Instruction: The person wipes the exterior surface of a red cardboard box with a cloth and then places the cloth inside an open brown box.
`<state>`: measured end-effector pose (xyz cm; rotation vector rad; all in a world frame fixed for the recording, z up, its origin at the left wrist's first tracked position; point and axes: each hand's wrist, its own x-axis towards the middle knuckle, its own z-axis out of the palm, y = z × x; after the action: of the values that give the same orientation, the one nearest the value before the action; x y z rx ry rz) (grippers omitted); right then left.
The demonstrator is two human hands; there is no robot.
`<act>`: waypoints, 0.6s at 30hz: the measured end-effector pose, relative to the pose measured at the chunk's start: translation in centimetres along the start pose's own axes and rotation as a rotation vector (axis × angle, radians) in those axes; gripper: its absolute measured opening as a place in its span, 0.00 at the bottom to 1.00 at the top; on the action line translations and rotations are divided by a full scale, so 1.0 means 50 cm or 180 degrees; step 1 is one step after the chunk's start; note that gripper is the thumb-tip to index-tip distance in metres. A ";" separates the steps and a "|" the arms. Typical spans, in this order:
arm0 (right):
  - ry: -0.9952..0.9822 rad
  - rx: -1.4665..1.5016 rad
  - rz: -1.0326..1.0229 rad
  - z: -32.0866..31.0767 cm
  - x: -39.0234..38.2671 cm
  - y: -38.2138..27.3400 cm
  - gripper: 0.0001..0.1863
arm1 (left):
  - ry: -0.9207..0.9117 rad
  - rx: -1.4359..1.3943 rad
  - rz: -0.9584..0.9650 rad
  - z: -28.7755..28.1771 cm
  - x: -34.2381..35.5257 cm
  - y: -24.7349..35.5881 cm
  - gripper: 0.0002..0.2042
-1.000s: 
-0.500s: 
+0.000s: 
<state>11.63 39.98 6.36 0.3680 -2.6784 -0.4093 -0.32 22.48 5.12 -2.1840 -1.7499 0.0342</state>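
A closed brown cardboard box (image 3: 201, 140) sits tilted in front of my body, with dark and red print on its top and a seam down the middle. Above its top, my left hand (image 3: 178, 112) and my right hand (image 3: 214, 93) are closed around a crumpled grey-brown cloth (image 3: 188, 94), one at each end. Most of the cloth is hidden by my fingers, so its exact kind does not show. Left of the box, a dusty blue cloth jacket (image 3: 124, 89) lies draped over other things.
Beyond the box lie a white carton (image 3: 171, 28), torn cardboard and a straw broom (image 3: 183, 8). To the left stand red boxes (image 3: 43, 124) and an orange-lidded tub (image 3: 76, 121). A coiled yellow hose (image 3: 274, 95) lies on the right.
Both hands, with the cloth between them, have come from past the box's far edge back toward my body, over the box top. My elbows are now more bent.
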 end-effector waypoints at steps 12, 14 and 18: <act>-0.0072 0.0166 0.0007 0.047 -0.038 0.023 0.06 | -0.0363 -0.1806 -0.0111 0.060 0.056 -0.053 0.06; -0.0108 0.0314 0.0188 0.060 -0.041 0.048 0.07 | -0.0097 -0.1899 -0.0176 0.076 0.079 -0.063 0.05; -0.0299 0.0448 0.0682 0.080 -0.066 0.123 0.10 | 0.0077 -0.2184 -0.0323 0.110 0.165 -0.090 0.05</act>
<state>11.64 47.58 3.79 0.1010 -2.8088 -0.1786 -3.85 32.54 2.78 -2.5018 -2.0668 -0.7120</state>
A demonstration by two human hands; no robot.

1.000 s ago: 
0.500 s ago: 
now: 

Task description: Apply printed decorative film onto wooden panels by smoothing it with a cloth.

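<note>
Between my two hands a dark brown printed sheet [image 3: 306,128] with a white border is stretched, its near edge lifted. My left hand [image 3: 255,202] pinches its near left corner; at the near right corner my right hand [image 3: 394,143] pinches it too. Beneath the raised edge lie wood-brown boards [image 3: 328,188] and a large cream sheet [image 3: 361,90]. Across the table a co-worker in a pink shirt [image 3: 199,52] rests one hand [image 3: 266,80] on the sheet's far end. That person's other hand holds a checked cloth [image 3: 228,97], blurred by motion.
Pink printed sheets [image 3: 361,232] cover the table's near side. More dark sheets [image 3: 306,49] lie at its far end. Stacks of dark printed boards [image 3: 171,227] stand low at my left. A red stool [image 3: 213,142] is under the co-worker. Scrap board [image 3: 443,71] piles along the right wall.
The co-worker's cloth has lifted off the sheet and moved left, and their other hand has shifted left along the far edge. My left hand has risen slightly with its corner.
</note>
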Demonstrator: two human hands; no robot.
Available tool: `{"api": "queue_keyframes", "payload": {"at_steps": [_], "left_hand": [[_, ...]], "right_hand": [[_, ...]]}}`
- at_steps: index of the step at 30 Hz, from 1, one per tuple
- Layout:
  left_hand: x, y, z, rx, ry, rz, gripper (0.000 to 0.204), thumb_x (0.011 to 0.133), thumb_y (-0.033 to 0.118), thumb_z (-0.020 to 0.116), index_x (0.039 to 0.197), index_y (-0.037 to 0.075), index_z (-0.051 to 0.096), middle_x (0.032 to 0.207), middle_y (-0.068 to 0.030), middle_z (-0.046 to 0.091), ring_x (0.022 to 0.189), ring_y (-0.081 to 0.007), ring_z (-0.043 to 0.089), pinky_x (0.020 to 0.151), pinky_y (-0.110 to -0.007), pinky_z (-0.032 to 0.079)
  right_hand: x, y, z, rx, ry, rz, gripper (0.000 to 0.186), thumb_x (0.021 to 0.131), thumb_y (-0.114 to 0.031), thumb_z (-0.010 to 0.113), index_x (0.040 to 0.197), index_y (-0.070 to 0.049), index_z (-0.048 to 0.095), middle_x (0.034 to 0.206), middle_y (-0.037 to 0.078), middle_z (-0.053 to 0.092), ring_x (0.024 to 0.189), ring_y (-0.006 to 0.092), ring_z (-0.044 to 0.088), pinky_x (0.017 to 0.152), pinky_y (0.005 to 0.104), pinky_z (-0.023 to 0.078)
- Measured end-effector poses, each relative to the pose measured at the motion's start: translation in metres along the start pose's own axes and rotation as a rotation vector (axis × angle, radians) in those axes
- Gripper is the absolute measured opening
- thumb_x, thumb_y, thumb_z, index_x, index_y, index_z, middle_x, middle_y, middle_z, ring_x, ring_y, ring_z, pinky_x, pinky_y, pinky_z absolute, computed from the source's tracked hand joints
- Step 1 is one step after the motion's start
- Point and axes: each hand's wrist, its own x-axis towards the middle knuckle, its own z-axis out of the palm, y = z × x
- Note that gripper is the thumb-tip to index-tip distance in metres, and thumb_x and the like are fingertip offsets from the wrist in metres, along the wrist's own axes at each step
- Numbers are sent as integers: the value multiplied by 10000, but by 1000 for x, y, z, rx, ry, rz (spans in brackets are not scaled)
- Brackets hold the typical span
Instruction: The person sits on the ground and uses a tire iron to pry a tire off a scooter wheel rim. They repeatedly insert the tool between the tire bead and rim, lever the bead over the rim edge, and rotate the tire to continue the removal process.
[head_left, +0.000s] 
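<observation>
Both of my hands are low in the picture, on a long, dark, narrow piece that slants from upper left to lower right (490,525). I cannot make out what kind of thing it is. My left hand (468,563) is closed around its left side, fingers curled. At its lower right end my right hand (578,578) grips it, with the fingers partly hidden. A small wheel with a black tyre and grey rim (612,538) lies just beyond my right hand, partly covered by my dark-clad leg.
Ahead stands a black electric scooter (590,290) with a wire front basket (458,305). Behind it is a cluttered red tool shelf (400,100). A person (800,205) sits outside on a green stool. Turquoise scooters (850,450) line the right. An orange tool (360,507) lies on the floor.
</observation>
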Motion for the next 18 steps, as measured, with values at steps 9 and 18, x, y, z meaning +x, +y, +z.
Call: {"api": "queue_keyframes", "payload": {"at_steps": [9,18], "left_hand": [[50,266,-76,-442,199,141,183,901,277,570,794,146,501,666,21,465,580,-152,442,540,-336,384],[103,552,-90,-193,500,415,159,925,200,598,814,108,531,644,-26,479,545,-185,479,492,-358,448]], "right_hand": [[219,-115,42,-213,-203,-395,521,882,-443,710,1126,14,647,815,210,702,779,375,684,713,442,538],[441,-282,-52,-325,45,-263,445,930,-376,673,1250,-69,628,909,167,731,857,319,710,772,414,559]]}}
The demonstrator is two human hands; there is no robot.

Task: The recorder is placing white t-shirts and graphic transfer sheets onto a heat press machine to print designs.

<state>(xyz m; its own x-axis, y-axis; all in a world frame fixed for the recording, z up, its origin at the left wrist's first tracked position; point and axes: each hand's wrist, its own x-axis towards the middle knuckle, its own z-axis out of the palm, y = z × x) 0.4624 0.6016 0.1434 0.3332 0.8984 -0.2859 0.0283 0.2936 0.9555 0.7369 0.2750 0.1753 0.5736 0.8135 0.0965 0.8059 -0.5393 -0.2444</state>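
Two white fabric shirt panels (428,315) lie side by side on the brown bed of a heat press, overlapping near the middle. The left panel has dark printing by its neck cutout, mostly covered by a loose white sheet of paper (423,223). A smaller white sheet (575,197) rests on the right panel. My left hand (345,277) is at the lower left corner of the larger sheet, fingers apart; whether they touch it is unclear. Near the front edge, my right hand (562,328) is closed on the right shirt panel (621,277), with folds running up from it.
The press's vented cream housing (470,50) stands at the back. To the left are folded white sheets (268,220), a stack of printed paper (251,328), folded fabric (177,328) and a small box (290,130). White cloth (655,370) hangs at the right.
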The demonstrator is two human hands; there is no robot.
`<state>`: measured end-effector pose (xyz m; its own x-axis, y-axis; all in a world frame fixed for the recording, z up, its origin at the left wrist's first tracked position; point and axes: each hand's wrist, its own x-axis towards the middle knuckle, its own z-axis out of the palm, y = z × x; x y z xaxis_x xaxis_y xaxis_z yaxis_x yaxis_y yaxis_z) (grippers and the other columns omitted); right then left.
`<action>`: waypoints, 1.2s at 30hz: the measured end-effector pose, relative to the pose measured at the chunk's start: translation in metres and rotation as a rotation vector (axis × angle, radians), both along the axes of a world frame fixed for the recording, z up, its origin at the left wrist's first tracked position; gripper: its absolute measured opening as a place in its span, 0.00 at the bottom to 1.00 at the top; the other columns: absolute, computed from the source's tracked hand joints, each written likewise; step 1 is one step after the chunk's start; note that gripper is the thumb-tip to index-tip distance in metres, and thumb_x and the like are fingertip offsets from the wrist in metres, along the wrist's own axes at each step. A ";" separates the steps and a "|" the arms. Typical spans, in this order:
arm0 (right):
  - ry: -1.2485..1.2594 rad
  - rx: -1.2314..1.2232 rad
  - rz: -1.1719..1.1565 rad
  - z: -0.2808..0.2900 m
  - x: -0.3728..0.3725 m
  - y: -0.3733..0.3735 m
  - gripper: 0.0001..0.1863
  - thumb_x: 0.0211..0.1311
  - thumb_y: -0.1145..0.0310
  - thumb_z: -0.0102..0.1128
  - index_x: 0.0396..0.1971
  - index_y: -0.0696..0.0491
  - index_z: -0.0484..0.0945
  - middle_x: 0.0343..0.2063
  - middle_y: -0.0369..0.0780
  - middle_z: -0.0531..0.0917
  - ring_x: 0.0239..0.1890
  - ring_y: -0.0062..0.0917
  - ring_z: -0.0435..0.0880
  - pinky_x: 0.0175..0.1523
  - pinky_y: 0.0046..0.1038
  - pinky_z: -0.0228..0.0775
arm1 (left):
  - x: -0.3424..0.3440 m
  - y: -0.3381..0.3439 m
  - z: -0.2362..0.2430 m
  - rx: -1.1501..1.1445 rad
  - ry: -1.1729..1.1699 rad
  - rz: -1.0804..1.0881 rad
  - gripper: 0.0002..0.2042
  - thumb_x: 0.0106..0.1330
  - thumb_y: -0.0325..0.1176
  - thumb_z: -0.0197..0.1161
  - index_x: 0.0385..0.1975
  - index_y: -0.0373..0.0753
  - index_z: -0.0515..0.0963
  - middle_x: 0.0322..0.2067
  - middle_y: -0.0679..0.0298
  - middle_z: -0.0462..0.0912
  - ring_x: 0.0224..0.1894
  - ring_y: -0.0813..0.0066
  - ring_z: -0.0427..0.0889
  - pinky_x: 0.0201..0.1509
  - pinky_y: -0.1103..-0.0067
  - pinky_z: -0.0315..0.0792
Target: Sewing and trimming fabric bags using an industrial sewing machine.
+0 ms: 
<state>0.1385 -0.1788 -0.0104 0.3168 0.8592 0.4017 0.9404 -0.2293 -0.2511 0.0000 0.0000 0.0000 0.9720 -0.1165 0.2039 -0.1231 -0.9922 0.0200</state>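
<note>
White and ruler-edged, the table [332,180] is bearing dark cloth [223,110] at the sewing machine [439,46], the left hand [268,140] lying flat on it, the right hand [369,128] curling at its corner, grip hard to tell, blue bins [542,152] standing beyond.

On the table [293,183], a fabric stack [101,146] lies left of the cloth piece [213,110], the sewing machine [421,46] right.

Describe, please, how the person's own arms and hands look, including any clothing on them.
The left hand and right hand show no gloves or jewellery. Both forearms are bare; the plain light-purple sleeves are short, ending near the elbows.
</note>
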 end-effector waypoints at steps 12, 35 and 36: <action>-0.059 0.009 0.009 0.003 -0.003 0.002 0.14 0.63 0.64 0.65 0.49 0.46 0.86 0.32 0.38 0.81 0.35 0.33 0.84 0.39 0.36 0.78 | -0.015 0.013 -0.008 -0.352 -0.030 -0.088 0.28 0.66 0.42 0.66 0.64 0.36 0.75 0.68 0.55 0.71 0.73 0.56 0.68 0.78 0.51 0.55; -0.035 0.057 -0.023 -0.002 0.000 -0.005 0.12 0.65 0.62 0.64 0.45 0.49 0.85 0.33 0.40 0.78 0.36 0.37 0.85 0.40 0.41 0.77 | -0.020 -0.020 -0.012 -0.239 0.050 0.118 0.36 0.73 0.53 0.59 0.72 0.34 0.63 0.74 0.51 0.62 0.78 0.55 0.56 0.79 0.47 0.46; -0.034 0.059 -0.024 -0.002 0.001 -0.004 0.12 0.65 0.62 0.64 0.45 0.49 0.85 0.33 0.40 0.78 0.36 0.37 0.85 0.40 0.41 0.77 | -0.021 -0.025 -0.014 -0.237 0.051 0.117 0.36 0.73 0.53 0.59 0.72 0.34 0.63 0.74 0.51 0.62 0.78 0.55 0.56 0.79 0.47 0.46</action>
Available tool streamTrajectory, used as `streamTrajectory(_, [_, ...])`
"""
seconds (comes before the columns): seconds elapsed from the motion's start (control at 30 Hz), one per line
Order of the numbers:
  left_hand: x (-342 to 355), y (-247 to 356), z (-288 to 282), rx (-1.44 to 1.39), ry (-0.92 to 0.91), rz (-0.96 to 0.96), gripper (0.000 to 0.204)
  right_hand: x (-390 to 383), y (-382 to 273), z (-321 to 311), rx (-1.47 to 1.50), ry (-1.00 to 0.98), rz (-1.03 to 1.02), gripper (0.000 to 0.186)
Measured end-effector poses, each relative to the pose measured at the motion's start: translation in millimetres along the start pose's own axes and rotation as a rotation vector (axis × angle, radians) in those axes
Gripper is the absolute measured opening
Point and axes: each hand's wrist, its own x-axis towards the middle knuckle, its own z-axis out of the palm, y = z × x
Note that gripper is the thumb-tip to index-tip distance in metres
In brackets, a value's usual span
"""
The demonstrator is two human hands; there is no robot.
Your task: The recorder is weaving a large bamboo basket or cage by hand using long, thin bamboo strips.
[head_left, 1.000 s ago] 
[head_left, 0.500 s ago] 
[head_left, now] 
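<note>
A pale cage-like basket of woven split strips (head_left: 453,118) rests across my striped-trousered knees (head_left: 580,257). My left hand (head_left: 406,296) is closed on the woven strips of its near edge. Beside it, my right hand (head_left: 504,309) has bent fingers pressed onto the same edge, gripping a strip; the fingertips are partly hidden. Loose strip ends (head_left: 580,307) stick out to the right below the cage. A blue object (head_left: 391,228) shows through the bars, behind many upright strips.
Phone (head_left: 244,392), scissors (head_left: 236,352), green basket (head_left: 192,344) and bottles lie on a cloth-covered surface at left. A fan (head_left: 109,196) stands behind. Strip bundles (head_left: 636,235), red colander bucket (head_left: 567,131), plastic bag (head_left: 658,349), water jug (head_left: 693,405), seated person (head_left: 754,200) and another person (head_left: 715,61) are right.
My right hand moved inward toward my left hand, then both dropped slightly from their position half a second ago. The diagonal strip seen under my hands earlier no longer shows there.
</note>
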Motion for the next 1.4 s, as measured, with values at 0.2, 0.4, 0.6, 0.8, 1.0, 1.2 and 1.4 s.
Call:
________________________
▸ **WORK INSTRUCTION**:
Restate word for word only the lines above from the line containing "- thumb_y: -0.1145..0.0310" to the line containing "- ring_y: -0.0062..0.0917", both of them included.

▸ **ANSWER FOR THE TASK**:
  - thumb_y: -0.1145..0.0310
  - thumb_z: -0.0102..0.1128
  - index_x: 0.0396..0.1971
  - index_y: -0.0696..0.0491
  - index_z: -0.0484..0.0945
  - middle_x: 0.0343..0.2063
  - middle_y: -0.0369..0.0780
  - middle_z: -0.0531..0.0917
  - ring_x: 0.0239..0.1890
  - ring_y: -0.0062..0.0917

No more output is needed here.